Infeksi HPV paling sering terjadi pada kalangan dewasa muda (18-28 tahun). Perkembangan HPV ke arah kanker serviks pada infeksi pertama tergantung dari jenis HPV-nya. HPV tipe risiko rendah atau tinggi dapat menyebabkan kelainan yang disebut pra-kanker.

2. Resiko Tinggi Ibu Hamil

Dilihat dari segi kesehatan, pasangan usia muda dapat berpengaruh pada tingginya angka kematian ibu yang melahirkan, kematian bayi serta berpengaruh pada rendahnya derajat kesehatan ibu dan anak. Menurut ilmu kesehatan, bahwa

usia yang kecil resikonya dalam melahirkan adalah antara usia 20-35 tahun, artinya melahirkan pada usia kurang dari 20 tahun dan lebih dari 35 tahun mengandung resiko tinggi. Ibu hamil usia 20 tahun ke bawah sering mengalami prematuritas (lahir sebelum waktunya) besar kemungkinan cacat bawaan, fisik maupun mental, kebutaan dan ketulian, berisiko pada kematian, pendarahan, keguguran, hamil anggur. Selain itu, risiko kematian akibat keracunan kehamilan juga banyak terjadi pada wanita yang melahirkan di usia dini. Salah satunya penyebab keracunan kehamilan ini adalah tekanan darah tinggi atau hipertensi.
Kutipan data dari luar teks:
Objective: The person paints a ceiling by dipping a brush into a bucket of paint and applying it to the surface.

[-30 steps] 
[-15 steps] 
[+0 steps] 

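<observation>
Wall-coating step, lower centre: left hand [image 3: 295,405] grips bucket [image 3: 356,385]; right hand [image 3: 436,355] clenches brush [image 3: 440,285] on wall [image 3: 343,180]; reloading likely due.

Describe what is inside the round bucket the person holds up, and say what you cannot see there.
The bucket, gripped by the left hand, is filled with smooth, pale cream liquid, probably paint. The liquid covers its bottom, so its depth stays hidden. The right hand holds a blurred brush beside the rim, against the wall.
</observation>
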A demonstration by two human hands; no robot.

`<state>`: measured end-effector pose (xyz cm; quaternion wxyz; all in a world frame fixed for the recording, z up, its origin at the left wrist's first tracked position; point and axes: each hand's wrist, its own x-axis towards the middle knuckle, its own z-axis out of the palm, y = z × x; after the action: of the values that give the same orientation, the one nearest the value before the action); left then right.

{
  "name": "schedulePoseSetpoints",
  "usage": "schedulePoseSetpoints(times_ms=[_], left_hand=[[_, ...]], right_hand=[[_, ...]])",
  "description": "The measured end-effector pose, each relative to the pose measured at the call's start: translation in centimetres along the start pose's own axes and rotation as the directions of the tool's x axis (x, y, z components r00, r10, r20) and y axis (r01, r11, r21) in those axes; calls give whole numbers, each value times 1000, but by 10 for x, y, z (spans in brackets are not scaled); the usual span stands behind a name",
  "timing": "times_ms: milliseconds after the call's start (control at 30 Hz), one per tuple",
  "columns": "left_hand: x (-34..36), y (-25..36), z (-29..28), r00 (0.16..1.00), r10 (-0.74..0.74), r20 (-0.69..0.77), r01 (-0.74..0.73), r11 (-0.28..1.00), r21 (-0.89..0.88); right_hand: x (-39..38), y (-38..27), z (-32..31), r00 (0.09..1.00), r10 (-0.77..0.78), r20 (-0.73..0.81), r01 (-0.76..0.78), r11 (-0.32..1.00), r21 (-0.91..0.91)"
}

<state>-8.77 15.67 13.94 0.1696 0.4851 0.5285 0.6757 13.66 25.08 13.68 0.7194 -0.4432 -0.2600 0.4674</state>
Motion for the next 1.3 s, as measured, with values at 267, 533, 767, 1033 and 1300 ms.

Remaja tahap awal beresiko paling besar untuk menghadapi masalah dalam masa hamil dan melahirkan anak, BBLR, kematian bayi dan abortus, remaja tahap awal cenderung memulai perawatan prenatal lebih lambat daripada remaja berusia lebih tua dan wanita dewasa, mereka memiliki resiko tinggi.

Dengan demikian, dilihat dari segi medis, pernikahan dini akan membawa banyak kerugian. Bahkan pernikahan dini bisa dikategorikan sebagai bentuk kekerasan psikis dan seks bagi anak, yang kemudian dapat mengalami trauma. c. Segi Psikologi

Menurut para psosiolog, ditinjau dari sisi sosial, pernikahan dini dapat mengurangi harmonisasi keluarga. Hal ini disebabkan oleh emosi yang masih labil, gejolak darah muda, dan cara pikir yang belum matang. Melihat pernikahan dini dari berbagai aspeknya memang mempunyai banyak dampak negatif. Oleh karenanya, pemerintah hanya mentolerir pernikahan di atas umur 19 tahun untuk pria dan 16 tahun untuk wanita.